Day 1: Data pre-processing

This hands-on example is based on Mothur’s MiSeq SOP.

The data consist of the following 19 mouse fecal samples collected after weaning from one animal:

9 early samples, collected on days 0-9 post weaning
10 late samples, collected on days 141-150 post weaning

Our aim in these exercises is to find out if the early samples differ from the late samples in terms of microbial community structure. All samples were sequenced using Illumina MiSeq. We have overlapping 251 bp paired end reads which come from the 253 bp long V4 region of the 16S rRNA gene.

Step 1. Start Chipster and open a session

Go to the Chipster website and log in. In the session list, scroll down to Training sessions and select course_16S_rRNA_community_analysis_MiSeq. This session has 38 zipped fastq files. Save your own copy of the session: click the three dots in the Session info section and select Rename.

Step 2. Package all the FASTQ files in a tar package

Select all the FASTQ files:

Go to the List tab, click on the first file, keep the shift key down and click on the last file.
Select the toolset NGS, category Utilities, and scroll down to the tool Make a Tar package and select it.
Click Parameters, set File name for tar package = zippedFastq, and click Run. Select Run Tool 1 job.

Note that after this point in real life you can delete the individual FASTQ files, because you can always open the tar package using the tool Utilities / Extract .tar.gz file.

Step 3. Check the quality of reads with MultiQC

Select the file zippedFastq.tar and the tool Quality control / Read quality with MultiQC for many FASTQ files, and click Run. Select the result file and click Open in new tab.

How long are the reads (in the General Statistics section, click 
Configure columns, select Average Read Length and unselect M sequences)?

Based on the plot Sequence Counts, do all the samples have the 
same number of reads? Are most of the reads unique?

Based on the plot Sequence Quality Histograms, is the base quality
good all along the reads? 

Do the samples marked with red have something in common (click the
traffic light bar above the plot)?

Step 4. Remove primers and adapters

Here we skip this step, because our data was already processed to remove primers and sequencing adapters. When you are working with your own data that still contains primers and adapters, it is important to remove them. In Chipster, you can use the tool Remove primers and adapters with Cutadapt in the category Preprocessing to remove them.

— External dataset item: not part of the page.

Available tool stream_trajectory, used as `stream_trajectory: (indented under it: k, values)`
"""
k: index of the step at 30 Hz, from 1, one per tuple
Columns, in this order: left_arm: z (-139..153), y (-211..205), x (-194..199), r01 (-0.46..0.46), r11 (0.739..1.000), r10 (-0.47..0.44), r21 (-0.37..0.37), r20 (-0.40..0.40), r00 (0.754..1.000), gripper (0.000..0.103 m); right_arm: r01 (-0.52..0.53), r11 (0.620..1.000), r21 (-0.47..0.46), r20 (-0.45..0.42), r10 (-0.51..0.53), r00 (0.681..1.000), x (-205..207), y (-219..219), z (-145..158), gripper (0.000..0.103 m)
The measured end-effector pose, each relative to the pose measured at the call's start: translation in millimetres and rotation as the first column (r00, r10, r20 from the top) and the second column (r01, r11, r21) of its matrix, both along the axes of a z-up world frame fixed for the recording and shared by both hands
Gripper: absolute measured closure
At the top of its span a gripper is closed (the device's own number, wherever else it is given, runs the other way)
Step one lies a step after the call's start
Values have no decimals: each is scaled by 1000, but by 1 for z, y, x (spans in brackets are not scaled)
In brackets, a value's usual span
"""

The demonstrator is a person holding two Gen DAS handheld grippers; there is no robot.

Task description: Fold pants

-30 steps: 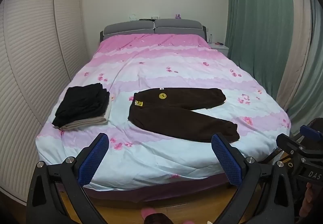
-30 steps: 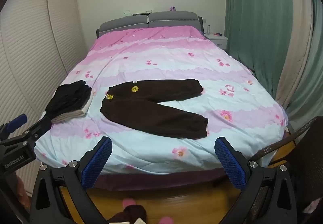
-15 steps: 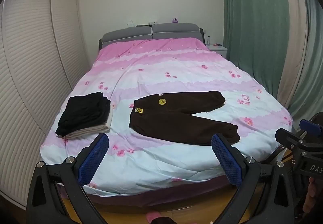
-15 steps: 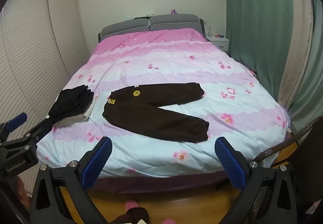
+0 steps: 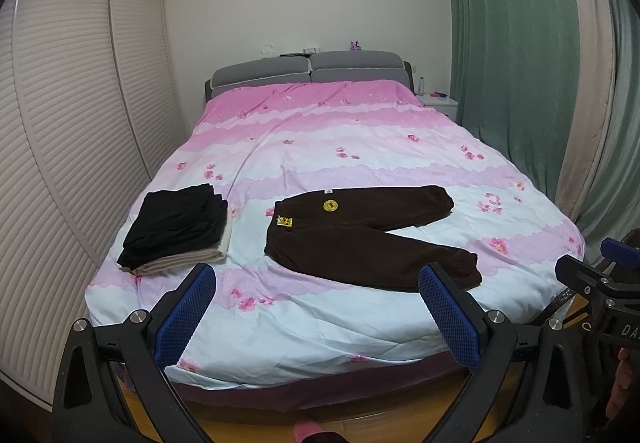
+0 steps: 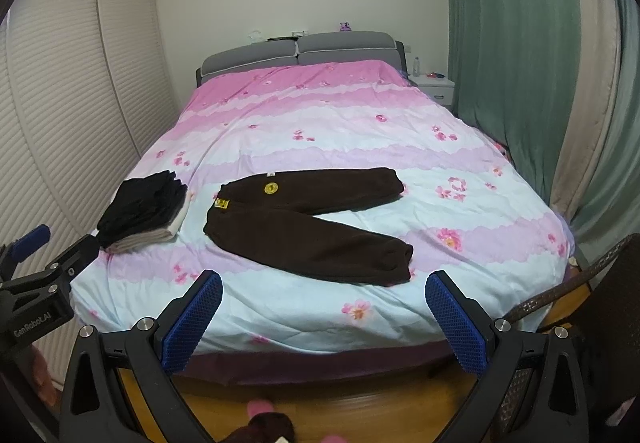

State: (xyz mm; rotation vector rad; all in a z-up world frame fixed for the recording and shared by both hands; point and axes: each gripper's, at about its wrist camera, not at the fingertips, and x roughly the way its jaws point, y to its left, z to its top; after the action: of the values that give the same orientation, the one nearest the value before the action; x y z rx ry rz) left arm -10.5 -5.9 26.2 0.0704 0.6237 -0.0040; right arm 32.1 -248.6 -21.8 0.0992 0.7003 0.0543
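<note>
Dark brown pants lie flat on the pink and blue bed cover, waistband to the left with a yellow badge, both legs spread to the right. They also show in the right wrist view. My left gripper is open and empty, held above the bed's foot, well short of the pants. My right gripper is open and empty, likewise at the foot of the bed. The right gripper also shows at the right edge of the left wrist view.
A stack of folded clothes, black on beige, lies on the bed left of the pants. Louvred wardrobe doors stand at the left, green curtains at the right, a white nightstand by the headboard, a wicker chair at right.
Both grippers have risen and tilted up a little, so the bed sits lower in both views. The pants and the stack have not moved. Both grippers stay open.
</note>
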Motion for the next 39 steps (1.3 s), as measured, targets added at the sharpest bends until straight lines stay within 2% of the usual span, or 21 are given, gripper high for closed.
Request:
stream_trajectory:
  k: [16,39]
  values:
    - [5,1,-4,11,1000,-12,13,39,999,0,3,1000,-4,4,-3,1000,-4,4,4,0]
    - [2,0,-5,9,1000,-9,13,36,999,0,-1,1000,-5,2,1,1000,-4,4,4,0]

In parameters, you would set Is the data paired end or single end reads = paired, 5' adapter is the forward primer, and 3'adapter is the reverse primer as it appears in the forward reads, usually reverse complement of the reserve primer. You can use the tool Identify primers and the correct orientation in category Microbial amplicon data preprocessing for ASV to check the orientation of the primers, get the reverse complement version of the reverse primer and check that the primers have been removed correctly.

But in this exercise data set, primers and adapters have already been removed, so let’s continue to the next step:

Step 5. Combine paired reads into sequence contigs

Select zippedFastq.tar and run the tool Microbial amplicon data preprocessing for OTU / Combine paired reads to contigs with VSEARCH.

Select summary_stats.tsv and view it as Spreadsheet.

Are there roughly the same number of merged pairs in each sample?
What percentage of read pairs were not merged?
What is the mean number of expected errors?

Check in the samples.fastqs.txt if the FASTQ files were assigned
correctly to samples.

Step 6. Filter contigs to reduce errors

Select contigs.tar and run the tool Filter sequences based on the number of expected errors

Select summary.tsv.

What percentage of contigs were discarded?
When would this step be particularly useful?

Step 7. Combine contigs into one FASTA file and create a count file

Select filtered_contigs.tar and run the tool Combine FASTQ files into one FASTA file and make a Mothur count file.

Select sequences-summary.tsv and view it as spreadsheet.

How many sequences are there in the data? 
How long are the contigs? 
Are there ambiguous bases in the contigs?
How many contigs are there in total?

Open the sequences.count_table file as a 
spreadsheet. What information does it contain?

Step 8. Remove suspiciously long sequences and sequences containing ambiguous bases

If you see any suspiciously long contigs or contigs that contain ambiguous bases, this tool can be used to remove those. In this example there should be none, but let’s run this step anyway to get familiar with the tool.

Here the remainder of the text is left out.